* Exercise brief: Print the listing below exactly.

==== Given data ====

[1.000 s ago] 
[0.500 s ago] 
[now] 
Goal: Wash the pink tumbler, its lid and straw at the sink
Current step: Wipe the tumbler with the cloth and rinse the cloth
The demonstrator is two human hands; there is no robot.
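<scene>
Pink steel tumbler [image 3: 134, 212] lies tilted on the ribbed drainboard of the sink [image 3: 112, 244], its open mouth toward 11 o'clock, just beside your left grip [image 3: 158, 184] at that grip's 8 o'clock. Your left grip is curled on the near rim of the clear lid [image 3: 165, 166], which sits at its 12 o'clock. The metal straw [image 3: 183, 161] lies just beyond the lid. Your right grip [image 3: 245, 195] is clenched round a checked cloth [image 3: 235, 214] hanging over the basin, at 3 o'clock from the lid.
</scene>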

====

* Exercise output:
[1.000 s ago] 
[0.500 s ago] 
[now] 
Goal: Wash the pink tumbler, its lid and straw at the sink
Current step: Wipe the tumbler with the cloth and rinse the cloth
The demonstrator is two human hands; there is no robot.
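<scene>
Pink steel tumbler [image 3: 134, 212] lies tilted on the ribbed drainboard of the sink [image 3: 112, 244], its open mouth toward 11 o'clock, just beside your left grip [image 3: 158, 184] at that grip's 8 o'clock. Your left grip is curled on the near rim of the clear lid [image 3: 165, 166], which sits at its 12 o'clock. The metal straw [image 3: 183, 161] lies just beyond the lid. Your right grip [image 3: 245, 195] is clenched round a checked cloth [image 3: 235, 214] hanging over the basin, at 3 o'clock from the lid.
</scene>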

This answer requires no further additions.